【第25回】通訳者・翻訳者の子育て「バイリンガル教育は難しい―皆そろってモノリンガル家族」
(会議通訳者 ベック徳子)
熊本弁を操っていた子どもたち
家族構成はアメリカ人の主人と娘2人、息子1人です。私は中学で初めて英語を学び、日本の短大を卒業後アメリカの大学に編入。しかし自分の稚拙な英語ではまったく会話にならないことにショックを受け、長年かけて英語を習得しました。そこで子どもが生まれたら是非バイリンガルに……という夢はあったのですが、子どもたちが学校や保育園に行くようになったとたん、あっさり挫折しました。

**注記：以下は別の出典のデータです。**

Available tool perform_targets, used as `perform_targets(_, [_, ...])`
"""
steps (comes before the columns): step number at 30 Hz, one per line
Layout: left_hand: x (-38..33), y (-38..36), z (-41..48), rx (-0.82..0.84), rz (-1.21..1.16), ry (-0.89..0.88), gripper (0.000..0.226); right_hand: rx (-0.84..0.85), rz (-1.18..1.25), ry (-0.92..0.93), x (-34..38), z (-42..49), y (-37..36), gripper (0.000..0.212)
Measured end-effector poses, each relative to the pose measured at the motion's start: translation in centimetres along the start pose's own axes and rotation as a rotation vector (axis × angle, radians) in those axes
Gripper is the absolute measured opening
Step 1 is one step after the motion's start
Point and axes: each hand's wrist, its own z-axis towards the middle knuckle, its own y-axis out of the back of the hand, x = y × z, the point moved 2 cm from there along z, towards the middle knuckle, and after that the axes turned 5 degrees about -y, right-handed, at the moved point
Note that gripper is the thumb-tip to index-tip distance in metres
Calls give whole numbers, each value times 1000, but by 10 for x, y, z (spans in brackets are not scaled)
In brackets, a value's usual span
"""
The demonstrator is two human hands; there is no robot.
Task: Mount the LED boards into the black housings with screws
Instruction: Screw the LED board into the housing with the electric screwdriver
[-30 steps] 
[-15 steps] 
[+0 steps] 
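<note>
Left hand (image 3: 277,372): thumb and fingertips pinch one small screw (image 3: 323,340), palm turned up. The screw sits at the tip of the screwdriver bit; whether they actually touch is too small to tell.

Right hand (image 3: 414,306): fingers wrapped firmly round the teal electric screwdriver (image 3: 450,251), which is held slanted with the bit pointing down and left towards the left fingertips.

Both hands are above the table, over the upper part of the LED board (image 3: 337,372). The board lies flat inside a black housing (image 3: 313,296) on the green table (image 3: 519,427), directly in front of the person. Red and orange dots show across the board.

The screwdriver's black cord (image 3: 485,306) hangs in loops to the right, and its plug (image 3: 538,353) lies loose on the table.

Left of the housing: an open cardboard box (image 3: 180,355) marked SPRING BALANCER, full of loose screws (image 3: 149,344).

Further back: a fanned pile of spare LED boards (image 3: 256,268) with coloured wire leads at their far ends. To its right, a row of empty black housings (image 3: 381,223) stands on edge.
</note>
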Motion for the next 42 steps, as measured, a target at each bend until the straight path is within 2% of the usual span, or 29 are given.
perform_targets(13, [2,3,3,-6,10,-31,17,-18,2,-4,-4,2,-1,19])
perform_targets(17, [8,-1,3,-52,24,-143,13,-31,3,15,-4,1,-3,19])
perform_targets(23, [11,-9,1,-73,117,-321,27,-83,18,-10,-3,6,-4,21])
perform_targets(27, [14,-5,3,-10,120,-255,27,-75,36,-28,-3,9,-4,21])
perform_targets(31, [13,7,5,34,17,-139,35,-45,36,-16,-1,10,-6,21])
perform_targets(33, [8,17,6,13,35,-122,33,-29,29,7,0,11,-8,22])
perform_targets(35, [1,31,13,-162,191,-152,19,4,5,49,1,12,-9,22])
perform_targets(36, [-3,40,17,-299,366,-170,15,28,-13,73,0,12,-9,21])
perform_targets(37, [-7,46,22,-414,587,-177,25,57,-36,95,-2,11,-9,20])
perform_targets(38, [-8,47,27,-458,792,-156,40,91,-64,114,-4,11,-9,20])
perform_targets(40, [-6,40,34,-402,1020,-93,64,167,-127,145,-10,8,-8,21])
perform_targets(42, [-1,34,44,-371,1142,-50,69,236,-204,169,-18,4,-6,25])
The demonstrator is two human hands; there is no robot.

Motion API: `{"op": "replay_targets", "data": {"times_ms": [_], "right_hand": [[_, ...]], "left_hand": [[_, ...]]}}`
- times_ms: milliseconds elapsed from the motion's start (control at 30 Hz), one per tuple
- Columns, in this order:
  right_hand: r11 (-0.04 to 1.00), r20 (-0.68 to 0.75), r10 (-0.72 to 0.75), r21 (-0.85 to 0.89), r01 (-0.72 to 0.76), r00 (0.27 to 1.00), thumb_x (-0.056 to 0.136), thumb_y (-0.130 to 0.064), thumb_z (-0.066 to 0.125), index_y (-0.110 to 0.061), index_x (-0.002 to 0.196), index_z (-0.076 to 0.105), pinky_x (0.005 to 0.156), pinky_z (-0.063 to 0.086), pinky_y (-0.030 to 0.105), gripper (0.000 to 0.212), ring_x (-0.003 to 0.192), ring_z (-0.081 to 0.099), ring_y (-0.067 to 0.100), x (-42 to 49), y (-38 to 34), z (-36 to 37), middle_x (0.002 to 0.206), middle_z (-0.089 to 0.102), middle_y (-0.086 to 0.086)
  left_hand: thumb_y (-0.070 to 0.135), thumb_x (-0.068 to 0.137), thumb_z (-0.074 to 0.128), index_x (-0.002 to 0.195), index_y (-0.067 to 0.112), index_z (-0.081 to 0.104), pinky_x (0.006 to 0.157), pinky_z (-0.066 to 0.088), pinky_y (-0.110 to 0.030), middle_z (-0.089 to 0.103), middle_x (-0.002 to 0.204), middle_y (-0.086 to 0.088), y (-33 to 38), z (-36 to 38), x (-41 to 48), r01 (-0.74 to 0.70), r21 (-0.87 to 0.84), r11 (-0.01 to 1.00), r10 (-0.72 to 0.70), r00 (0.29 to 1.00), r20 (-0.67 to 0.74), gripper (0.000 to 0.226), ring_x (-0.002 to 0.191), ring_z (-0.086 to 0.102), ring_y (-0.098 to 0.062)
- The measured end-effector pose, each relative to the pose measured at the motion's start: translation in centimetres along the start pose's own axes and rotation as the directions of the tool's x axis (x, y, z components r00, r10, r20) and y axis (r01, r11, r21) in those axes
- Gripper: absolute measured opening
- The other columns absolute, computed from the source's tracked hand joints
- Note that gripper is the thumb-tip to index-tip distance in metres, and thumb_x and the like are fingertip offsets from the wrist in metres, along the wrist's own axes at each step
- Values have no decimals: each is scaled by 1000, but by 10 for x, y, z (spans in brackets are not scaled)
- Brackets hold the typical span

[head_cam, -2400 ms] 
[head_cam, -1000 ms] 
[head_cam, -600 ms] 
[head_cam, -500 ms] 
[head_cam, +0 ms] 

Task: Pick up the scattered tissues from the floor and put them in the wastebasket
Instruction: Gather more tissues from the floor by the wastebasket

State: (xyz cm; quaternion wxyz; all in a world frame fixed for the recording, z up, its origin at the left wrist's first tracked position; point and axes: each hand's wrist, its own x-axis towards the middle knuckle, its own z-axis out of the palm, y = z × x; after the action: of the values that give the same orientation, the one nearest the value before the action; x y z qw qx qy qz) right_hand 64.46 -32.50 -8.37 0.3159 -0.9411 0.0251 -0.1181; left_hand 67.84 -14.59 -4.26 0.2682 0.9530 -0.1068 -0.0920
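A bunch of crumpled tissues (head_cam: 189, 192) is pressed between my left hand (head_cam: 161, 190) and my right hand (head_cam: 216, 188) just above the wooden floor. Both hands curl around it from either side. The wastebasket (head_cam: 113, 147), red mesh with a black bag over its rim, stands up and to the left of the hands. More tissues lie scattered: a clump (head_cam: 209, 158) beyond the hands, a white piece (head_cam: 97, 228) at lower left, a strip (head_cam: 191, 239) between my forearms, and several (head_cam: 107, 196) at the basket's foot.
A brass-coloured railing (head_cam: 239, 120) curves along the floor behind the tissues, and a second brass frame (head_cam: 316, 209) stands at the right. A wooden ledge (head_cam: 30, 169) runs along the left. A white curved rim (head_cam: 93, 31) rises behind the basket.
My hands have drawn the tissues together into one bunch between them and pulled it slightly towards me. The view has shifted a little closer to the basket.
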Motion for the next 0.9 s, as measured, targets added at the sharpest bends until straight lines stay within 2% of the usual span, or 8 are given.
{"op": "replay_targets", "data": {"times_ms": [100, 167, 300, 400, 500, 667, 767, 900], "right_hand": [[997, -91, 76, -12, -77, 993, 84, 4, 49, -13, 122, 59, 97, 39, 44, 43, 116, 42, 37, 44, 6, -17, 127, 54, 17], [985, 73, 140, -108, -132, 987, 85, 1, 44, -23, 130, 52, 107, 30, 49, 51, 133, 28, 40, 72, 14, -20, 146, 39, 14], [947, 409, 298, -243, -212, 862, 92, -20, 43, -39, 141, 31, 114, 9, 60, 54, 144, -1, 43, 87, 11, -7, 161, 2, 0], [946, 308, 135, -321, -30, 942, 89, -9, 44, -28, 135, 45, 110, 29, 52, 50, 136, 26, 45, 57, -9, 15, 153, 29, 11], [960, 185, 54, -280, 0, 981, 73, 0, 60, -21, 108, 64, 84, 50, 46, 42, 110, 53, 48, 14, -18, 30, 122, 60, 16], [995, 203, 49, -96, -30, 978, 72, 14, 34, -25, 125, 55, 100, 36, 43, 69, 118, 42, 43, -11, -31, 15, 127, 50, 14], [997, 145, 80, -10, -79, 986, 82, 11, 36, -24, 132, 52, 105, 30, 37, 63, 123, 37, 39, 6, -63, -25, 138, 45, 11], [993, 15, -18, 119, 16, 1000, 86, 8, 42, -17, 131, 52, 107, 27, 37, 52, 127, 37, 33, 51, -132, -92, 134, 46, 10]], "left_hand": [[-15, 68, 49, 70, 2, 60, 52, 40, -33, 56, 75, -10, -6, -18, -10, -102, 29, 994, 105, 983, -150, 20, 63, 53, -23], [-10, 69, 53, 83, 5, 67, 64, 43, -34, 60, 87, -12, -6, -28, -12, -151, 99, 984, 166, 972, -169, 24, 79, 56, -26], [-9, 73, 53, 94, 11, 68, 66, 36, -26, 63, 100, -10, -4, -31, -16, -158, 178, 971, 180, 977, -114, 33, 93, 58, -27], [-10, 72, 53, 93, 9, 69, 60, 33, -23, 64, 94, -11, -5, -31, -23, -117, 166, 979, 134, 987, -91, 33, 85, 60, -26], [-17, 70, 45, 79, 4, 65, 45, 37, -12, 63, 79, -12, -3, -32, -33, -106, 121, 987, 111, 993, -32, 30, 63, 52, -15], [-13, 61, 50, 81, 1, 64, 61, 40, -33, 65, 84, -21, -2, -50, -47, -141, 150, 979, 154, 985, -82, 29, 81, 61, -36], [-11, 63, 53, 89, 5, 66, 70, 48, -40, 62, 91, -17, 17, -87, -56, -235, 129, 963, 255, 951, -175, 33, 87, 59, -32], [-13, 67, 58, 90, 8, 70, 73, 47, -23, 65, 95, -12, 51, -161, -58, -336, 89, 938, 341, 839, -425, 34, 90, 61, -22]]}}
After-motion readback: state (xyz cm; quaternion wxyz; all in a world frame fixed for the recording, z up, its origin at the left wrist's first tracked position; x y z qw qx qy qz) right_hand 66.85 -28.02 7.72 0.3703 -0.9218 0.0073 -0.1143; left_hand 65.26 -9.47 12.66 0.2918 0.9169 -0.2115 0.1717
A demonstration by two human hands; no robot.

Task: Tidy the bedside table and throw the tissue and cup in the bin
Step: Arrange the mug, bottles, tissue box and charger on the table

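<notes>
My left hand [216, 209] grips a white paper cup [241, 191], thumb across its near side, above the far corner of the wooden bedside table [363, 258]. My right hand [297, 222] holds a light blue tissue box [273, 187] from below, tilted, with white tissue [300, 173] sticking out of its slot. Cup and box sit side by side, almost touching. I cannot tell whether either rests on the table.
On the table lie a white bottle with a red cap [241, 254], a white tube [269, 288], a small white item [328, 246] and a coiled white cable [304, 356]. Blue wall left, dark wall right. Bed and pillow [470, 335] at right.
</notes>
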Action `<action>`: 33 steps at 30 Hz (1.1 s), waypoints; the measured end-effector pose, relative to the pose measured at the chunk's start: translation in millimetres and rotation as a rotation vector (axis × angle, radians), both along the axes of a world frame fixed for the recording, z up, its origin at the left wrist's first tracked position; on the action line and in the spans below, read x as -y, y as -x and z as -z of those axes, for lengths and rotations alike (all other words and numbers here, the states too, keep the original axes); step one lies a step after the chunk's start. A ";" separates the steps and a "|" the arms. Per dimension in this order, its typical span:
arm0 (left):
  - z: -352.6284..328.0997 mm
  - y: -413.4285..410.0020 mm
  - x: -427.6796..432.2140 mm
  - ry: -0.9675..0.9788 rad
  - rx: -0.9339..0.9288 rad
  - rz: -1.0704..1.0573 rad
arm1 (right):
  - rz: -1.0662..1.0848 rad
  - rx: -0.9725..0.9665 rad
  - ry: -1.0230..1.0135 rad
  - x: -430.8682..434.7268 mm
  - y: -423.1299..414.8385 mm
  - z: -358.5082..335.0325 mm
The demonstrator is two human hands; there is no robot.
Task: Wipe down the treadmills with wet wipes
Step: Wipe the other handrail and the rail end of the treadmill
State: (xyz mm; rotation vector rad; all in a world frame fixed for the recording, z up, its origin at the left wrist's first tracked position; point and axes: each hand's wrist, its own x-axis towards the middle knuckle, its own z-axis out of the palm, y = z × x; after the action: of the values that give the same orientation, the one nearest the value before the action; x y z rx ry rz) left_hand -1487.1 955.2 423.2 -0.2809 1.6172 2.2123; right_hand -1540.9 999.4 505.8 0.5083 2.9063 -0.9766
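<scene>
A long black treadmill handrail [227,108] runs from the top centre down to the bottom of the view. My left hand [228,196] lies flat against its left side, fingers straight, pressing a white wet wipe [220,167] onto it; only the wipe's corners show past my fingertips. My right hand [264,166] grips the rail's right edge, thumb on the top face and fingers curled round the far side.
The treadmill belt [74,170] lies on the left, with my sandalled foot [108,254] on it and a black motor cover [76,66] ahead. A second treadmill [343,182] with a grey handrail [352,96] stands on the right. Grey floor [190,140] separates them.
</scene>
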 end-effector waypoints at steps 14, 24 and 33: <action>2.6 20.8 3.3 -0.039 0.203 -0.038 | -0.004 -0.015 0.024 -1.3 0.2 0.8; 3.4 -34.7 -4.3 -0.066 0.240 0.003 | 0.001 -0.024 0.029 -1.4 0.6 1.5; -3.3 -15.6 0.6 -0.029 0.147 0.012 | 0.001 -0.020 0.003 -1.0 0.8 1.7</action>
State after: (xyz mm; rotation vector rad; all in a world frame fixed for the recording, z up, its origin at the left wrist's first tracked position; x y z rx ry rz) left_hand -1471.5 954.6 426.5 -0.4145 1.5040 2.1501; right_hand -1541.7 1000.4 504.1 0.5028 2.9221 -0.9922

一番の理由は長女、次女が小さかった当時は日本に住んでいて、アメリカ人の主人のほうが日本語を学びたいという熱意を持っていたことです。残念ながら私より主人の日本語習得曲線の方が高く、家庭の会話は日本語オンリー、従って子どもたちは日本語はペラペラでした。熊本県に住んでいた頃、街を歩いていて、子どもが知らない人から”Excuse me, may I practice English with you?” と聞かれたことが何度かありましたが(当時はインターネット普及前で生の英語を聞ける機会が少なかった)、子どもたちは困惑顔で「そげんこつば、知らんとー」と、それはそれは流暢な熊本弁で返答したものでした。